▶ _What needs to be done_
Copy all the records exactly, but keep the pictures out of your version.

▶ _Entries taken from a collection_
-*-

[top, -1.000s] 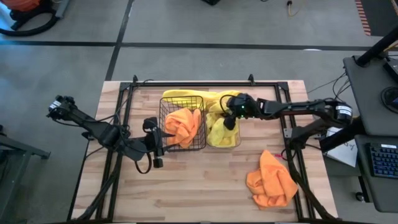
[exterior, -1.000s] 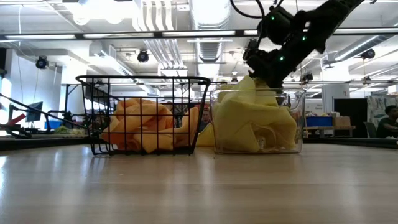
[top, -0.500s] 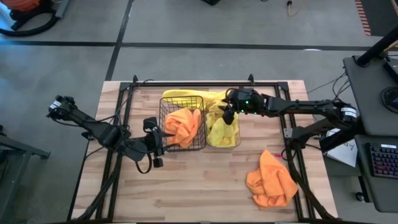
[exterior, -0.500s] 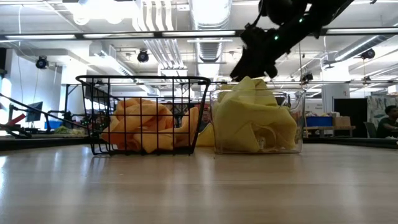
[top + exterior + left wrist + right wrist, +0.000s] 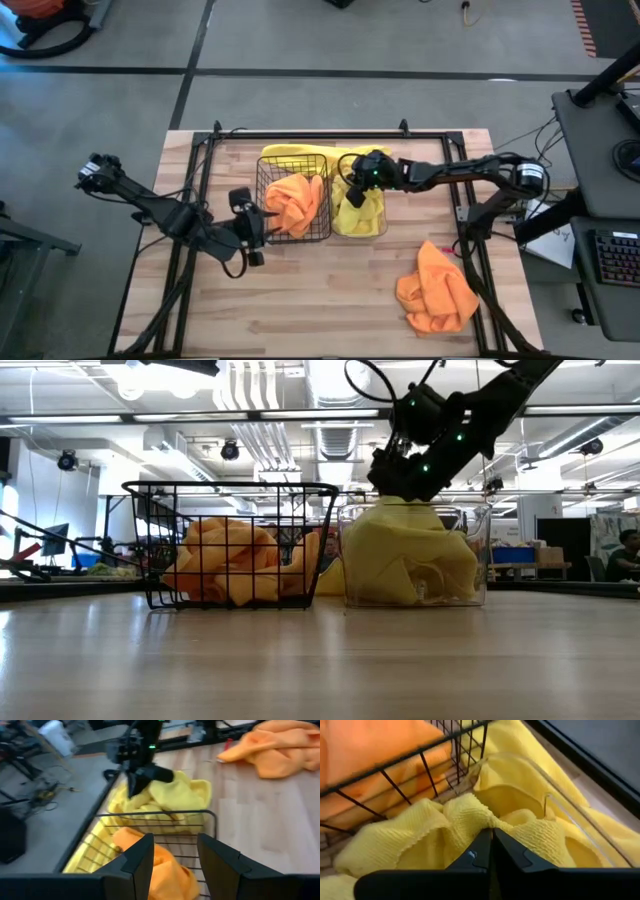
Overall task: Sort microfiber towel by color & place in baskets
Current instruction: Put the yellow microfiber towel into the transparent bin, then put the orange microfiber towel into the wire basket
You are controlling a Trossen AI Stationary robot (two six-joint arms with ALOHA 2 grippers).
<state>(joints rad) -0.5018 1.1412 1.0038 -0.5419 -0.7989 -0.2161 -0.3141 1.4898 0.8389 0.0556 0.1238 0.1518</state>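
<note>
Right gripper [image 5: 491, 851]: fingers pressed together, pushed into yellow towels [image 5: 357, 212].
Left gripper [image 5: 172, 865]: fingers apart, held beside wire basket [image 5: 292, 196].
Table [image 5: 330, 300]: wood; orange towels [image 5: 437, 290] lying loose.
Baskets: orange cloths [image 5: 232, 565] in wire; yellow in clear bin [image 5: 478, 560].

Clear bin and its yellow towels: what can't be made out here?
- Towel count in the clear bin: the yellow towels are bunched in the low view; in the high view the right gripper covers part.
- What the right gripper's shut tips pinch, if anything: right wrist view, fingers pressed into folds.
- Yellow cloth behind the wire basket: whether it is one towel or several.
- Left gripper: what it touches, its tips cut off in the left wrist view.
</note>
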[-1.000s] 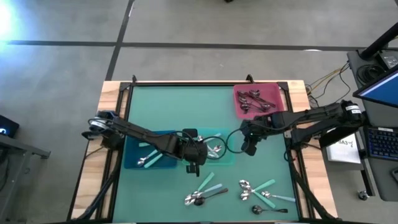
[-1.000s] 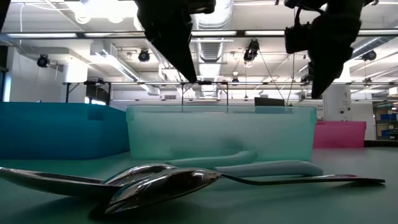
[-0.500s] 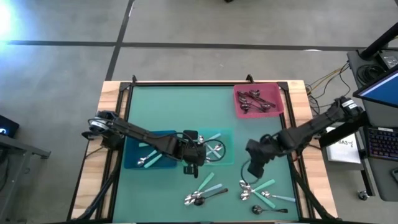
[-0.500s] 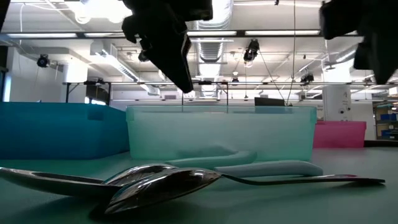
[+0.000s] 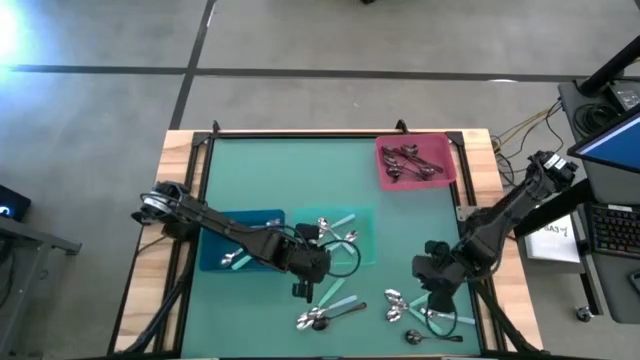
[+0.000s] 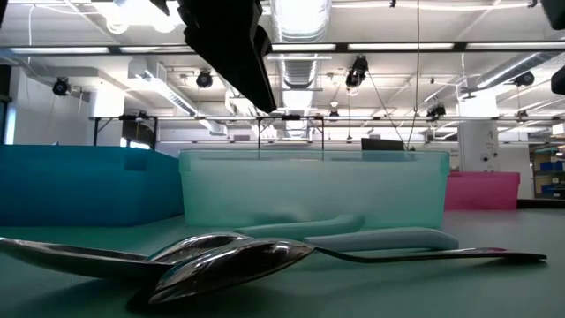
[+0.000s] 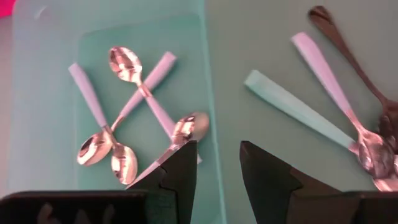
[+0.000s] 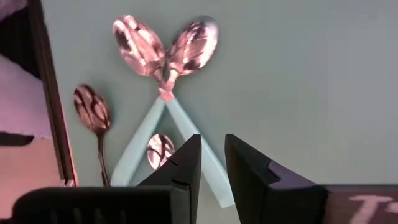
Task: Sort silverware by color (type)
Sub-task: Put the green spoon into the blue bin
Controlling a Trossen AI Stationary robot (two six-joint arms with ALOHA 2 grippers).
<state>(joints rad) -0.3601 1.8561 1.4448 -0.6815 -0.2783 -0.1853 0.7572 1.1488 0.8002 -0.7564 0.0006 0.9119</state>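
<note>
- The left arm reaches from the table's left edge across the blue bin (image 5: 215, 262). Its left gripper (image 5: 303, 288) hangs at the near edge of the teal bin (image 5: 370, 255), fingers slightly spread with nothing between them.
- In the left wrist view, the fingers (image 7: 180, 171) straddle that bin's wall, with teal-handled spoons (image 7: 127, 102) crossed inside the bin.
- More teal-handled spoons (image 7: 329, 102) lie on the mat (image 5: 290, 180) outside, beside a dark spoon (image 7: 339, 43).
- The right arm angles in from the table's right edge. Its right gripper (image 5: 437, 293) is low over the loose spoons (image 5: 420, 310) near the front right, fingers narrowly apart and empty.
- Beneath it, two teal-handled spoons (image 8: 165, 53) cross in a V.
- Dark spoons (image 5: 408, 163) lie in the pink bin (image 5: 445, 150).
- A paper by the right arm's base bears writing too small to read.
</note>
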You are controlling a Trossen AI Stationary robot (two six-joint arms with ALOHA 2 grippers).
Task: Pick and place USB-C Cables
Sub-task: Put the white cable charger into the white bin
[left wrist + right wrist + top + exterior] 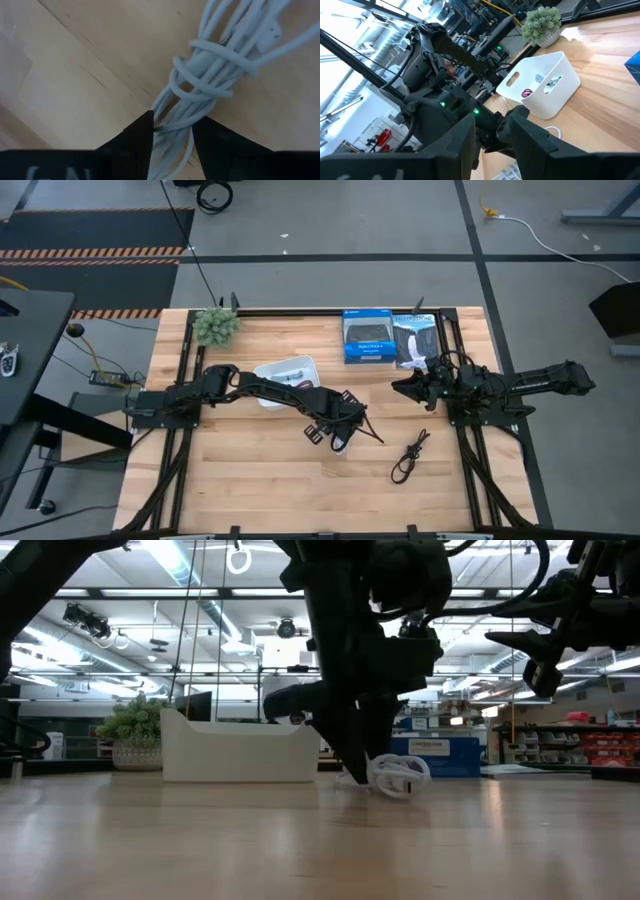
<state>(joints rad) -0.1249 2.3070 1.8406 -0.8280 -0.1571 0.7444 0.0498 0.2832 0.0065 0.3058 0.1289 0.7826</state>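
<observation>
My left gripper points down at the table's middle and is shut on the white USB-C cable bundle. The black cable lies loose on the wood to the right of it. In the right wrist view the maroon cable and the silver-grey cable lie inside the white tray. My right gripper hangs above the table's right part, open and holding nothing. My left gripper pinches the white cable bundle between its two fingers at one looped end, below the wrapped-around waist. The fingers come from above, slanting down, and lie roughly along the bundle. The rest of the bundle lies on the wood beyond the fingertips.
The white tray stands left of centre under the left arm. Two blue-and-black boxes sit at the far edge, and a small potted plant at the far left. Bare wood lies along the near side.
</observation>
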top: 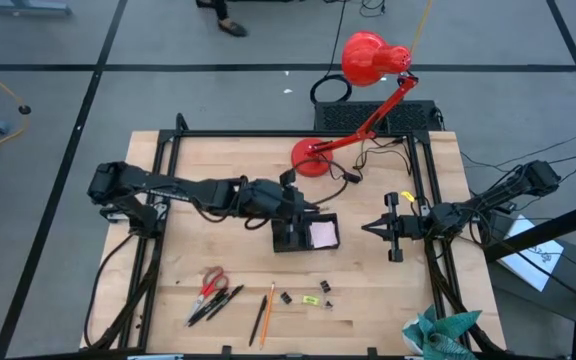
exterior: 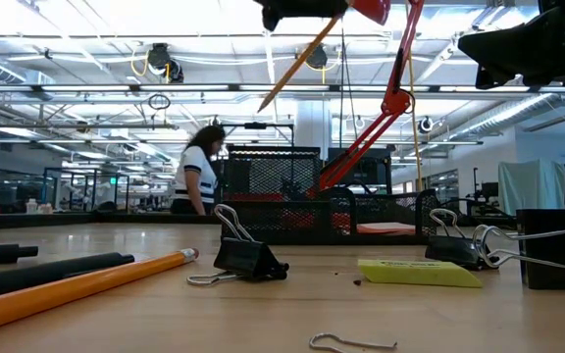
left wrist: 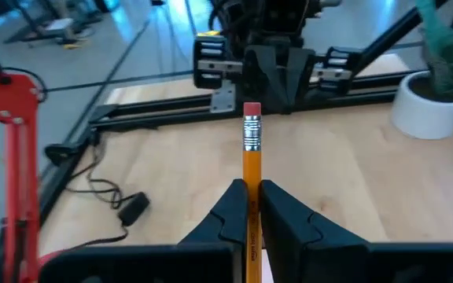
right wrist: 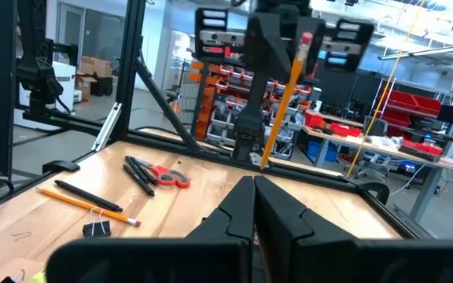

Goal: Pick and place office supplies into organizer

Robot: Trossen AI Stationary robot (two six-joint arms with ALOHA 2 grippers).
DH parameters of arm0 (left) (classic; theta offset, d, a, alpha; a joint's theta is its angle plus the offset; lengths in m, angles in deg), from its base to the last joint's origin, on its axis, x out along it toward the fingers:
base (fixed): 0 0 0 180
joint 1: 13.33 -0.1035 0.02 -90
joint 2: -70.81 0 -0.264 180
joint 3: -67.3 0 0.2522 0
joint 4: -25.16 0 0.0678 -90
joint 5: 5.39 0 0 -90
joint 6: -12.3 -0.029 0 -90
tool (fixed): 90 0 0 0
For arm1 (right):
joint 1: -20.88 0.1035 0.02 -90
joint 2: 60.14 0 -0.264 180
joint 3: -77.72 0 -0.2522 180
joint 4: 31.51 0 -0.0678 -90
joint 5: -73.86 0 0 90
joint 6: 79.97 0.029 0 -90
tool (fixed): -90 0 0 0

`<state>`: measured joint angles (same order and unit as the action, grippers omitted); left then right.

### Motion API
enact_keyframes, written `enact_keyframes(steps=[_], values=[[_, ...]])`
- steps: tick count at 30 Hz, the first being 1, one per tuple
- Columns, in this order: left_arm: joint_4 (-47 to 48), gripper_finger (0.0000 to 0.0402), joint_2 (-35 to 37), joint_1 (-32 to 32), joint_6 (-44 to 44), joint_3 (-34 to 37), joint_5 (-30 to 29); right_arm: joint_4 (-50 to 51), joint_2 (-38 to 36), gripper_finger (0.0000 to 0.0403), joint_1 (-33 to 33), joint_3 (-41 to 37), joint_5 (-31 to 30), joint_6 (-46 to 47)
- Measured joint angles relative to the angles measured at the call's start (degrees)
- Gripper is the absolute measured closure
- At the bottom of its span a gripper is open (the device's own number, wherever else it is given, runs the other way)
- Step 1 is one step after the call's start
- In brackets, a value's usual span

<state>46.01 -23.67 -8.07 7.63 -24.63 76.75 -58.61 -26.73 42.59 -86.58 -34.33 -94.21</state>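
My left gripper [top: 306, 208] hovers over the black organizer [top: 290, 238], shut on an orange pencil [left wrist: 251, 169]. The pale pink sticky pad [top: 323, 235] lies in the organizer's right compartment. My right gripper [top: 371, 228] waits shut just right of the organizer and touches nothing. Near the table's front edge lie the red-handled scissors [top: 211, 279], dark pens [top: 213, 302], two pencils [top: 265, 316], black binder clips [top: 286, 297] and a yellow-green bit [top: 311, 299]. The low view shows a clip [exterior: 248, 257] and the yellow-green bit [exterior: 418, 272] close up. My left gripper pinches the pencil between its two fingers [left wrist: 231, 211]. The pencil runs lengthwise between them, and its eraser end [left wrist: 252, 118] sticks out past the fingertips. It is lifted clear and tilted, with its sharpened tip [right wrist: 264, 163] pointing down, as the low view [exterior: 297, 61] also shows.
The red desk lamp [top: 368, 58] has its base [top: 308, 158] on the table's far side, with its cable [top: 373, 155] beside it. A white cup holding green cloth [top: 438, 335] stands at the near right corner. A person [exterior: 196, 176] stands in the room behind.
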Motion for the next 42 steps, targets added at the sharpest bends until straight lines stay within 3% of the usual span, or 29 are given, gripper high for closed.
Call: enact_keyframes(steps=[5, 11, 32, 42], values=[[-3.64, 0.0375, -0.61, -3.05, 0.66, 4.64, 5.69, 0.40, 0.00, 0.0399, 0.00, 0.00, 0.02, 0.17], [-15.50, 0.0375, -0.59, -4.84, 0.29, 12.63, 9.94, 1.09, 0.02, 0.0399, 0.01, -0.01, 0.02, 1.16], [-29.46, 0.0375, -0.57, -7.91, 2.19, 28.15, 9.36, 1.18, 0.04, 0.0399, 0.01, 0.00, -0.10, 1.55], [-29.60, 0.0375, -0.57, -8.24, 3.07, 30.26, 8.23, 1.09, 0.04, 0.0399, 0.01, -0.01, -0.15, 1.55]])
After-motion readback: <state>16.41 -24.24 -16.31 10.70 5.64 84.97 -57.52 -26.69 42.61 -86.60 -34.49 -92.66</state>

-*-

▶ _Task output_
[top, -1.000s] 
[exterior, -1.000s] 
[top, -0.500s] 
[exterior, -0.500s] 
[top + exterior + left wrist + right wrist, +0.000s] 
Overall task: Sort microfiber towel by color & place in baskets
Current instruction: Put the yellow microfiber towel into the transparent bin, then put the orange microfiber towel into the wire basket
You are controlling a Trossen AI Stationary robot (two six-joint arms with ALOHA 2 grippers).
<state>(joints rad) -0.5018 1.1412 1.0038 -0.5419 -0.7989 -0.2161 -0.3141 1.4898 0.8389 0.0556 0.1238 0.1518</state>
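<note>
Right gripper [image 5: 491, 851]: fingers pressed together, pushed into yellow towels [image 5: 357, 212].
Left gripper [image 5: 172, 865]: fingers apart, held beside wire basket [image 5: 292, 196].
Table [image 5: 330, 300]: wood; orange towels [image 5: 437, 290] lying loose.
Baskets: orange cloths [image 5: 232, 565] in wire; yellow in clear bin [image 5: 478, 560].

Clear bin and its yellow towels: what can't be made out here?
- Towel count in the clear bin: the yellow towels are bunched in the low view; in the high view the right gripper covers part.
- What the right gripper's shut tips pinch, if anything: right wrist view, fingers pressed into folds.
- Yellow cloth behind the wire basket: whether it is one towel or several.
- Left gripper: what it touches, its tips cut off in the left wrist view.
</note>
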[-1.000s] 
[-1.000s] 
[-0.500s] 
[-0.500s] 
[+0.000s] 
[+0.000s] 
[+0.000s] 
[+0.000s] 
Task: Sort silverware by color (type)
Sub-task: Put the green spoon into the blue bin
Controlling a Trossen AI Stationary robot (two six-joint arms with ALOHA 2 grippers).
<state>(joints rad) -0.3601 1.8561 1.4448 -0.6815 -0.2783 -0.1853 0.7572 1.1488 0.8002 -0.7564 0.0006 0.9119</state>
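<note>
- The left arm reaches from the table's left edge across the blue bin (image 5: 215, 262). Its left gripper (image 5: 303, 288) hangs at the near edge of the teal bin (image 5: 370, 255), fingers slightly spread with nothing between them.
- In the left wrist view, the fingers (image 7: 180, 171) straddle that bin's wall, with teal-handled spoons (image 7: 127, 102) crossed inside the bin.
- More teal-handled spoons (image 7: 329, 102) lie on the mat (image 5: 290, 180) outside, beside a dark spoon (image 7: 339, 43).
- The right arm angles in from the table's right edge. Its right gripper (image 5: 437, 293) is low over the loose spoons (image 5: 420, 310) near the front right, fingers narrowly apart and empty.
- Beneath it, two teal-handled spoons (image 8: 165, 53) cross in a V.
- Dark spoons (image 5: 408, 163) lie in the pink bin (image 5: 445, 150).
- A paper by the right arm's base bears writing too small to read.
</note>
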You are controlling a Trossen AI Stationary robot (two six-joint arms with ALOHA 2 grippers).
Task: Pick and place USB-C Cables
Sub-task: Put the white cable charger into the white bin
[left wrist + right wrist + top + exterior] 
<state>(joints rad) -0.1249 2.3070 1.8406 -0.8280 -0.1571 0.7444 0.0498 0.2832 0.0065 0.3058 0.1289 0.7826</state>
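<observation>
My left gripper points down at the table's middle and is shut on the white USB-C cable bundle. The black cable lies loose on the wood to the right of it. In the right wrist view the maroon cable and the silver-grey cable lie inside the white tray. My right gripper hangs above the table's right part, open and holding nothing. My left gripper pinches the white cable bundle between its two fingers at one looped end, below the wrapped-around waist. The fingers come from above, slanting down, and lie roughly along the bundle. The rest of the bundle lies on the wood beyond the fingertips.
The white tray stands left of centre under the left arm. Two blue-and-black boxes sit at the far edge, and a small potted plant at the far left. Bare wood lies along the near side.
</observation>
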top: 
exterior: 
left wrist: 
right wrist: 

Goal: Pick and place office supplies into organizer

Robot: Trossen AI Stationary robot (two six-joint arms with ALOHA 2 grippers).
DH parameters of arm0 (left) (classic; theta offset, d, a, alpha; a joint's theta is its angle plus the offset; lengths in m, angles in deg), from its base to the last joint's origin, on its axis, x out along it toward the fingers:
base (fixed): 0 0 0 180
joint 1: 13.33 -0.1035 0.02 -90
joint 2: -70.81 0 -0.264 180
joint 3: -67.3 0 0.2522 0
joint 4: -25.16 0 0.0678 -90
joint 5: 5.39 0 0 -90
joint 6: -12.3 -0.029 0 -90
tool (fixed): 90 0 0 0
For arm1 (right):
joint 1: -20.88 0.1035 0.02 -90
joint 2: 60.14 0 -0.264 180
joint 3: -77.72 0 -0.2522 180
joint 4: 31.51 0 -0.0678 -90
joint 5: -73.86 0 0 90
joint 6: 79.97 0.029 0 -90
tool (fixed): -90 0 0 0

`<state>`: measured joint angles (same order and unit as the action, grippers omitted); left then right.

### Motion API
enact_keyframes, written `enact_keyframes(steps=[_], values=[[_, ...]])`
- steps: tick count at 30 Hz, the first being 1, one per tuple
- Columns, in this order: left_arm: joint_4 (-47 to 48), gripper_finger (0.0000 to 0.0402), joint_2 (-35 to 37), joint_1 (-32 to 32), joint_6 (-44 to 44), joint_3 (-34 to 37), joint_5 (-30 to 29); right_arm: joint_4 (-50 to 51), joint_2 (-38 to 36), gripper_finger (0.0000 to 0.0403), joint_1 (-33 to 33), joint_3 (-41 to 37), joint_5 (-31 to 30), joint_6 (-46 to 47)
- Measured joint angles relative to the angles measured at the call's start (degrees)
- Gripper is the absolute measured closure
- At the bottom of its span a gripper is open (the device's own number, wherever else it is given, runs the other way)
- Step 1 is one step after the call's start
- In brackets, a value's usual span

<state>46.01 -23.67 -8.07 7.63 -24.63 76.75 -58.61 -26.73 42.59 -86.58 -34.33 -94.21</state>
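My left gripper [top: 306, 208] hovers over the black organizer [top: 290, 238], shut on an orange pencil [left wrist: 251, 169]. The pale pink sticky pad [top: 323, 235] lies in the organizer's right compartment. My right gripper [top: 371, 228] waits shut just right of the organizer and touches nothing. Near the table's front edge lie the red-handled scissors [top: 211, 279], dark pens [top: 213, 302], two pencils [top: 265, 316], black binder clips [top: 286, 297] and a yellow-green bit [top: 311, 299]. The low view shows a clip [exterior: 248, 257] and the yellow-green bit [exterior: 418, 272] close up. My left gripper pinches the pencil between its two fingers [left wrist: 231, 211]. The pencil runs lengthwise between them, and its eraser end [left wrist: 252, 118] sticks out past the fingertips. It is lifted clear and tilted, with its sharpened tip [right wrist: 264, 163] pointing down, as the low view [exterior: 297, 61] also shows.
The red desk lamp [top: 368, 58] has its base [top: 308, 158] on the table's far side, with its cable [top: 373, 155] beside it. A white cup holding green cloth [top: 438, 335] stands at the near right corner. A person [exterior: 196, 176] stands in the room behind.
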Motion for the next 42 steps, targets added at the sharpest bends until straight lines stay within 3% of the usual span, or 29 are given, gripper high for closed.
Call: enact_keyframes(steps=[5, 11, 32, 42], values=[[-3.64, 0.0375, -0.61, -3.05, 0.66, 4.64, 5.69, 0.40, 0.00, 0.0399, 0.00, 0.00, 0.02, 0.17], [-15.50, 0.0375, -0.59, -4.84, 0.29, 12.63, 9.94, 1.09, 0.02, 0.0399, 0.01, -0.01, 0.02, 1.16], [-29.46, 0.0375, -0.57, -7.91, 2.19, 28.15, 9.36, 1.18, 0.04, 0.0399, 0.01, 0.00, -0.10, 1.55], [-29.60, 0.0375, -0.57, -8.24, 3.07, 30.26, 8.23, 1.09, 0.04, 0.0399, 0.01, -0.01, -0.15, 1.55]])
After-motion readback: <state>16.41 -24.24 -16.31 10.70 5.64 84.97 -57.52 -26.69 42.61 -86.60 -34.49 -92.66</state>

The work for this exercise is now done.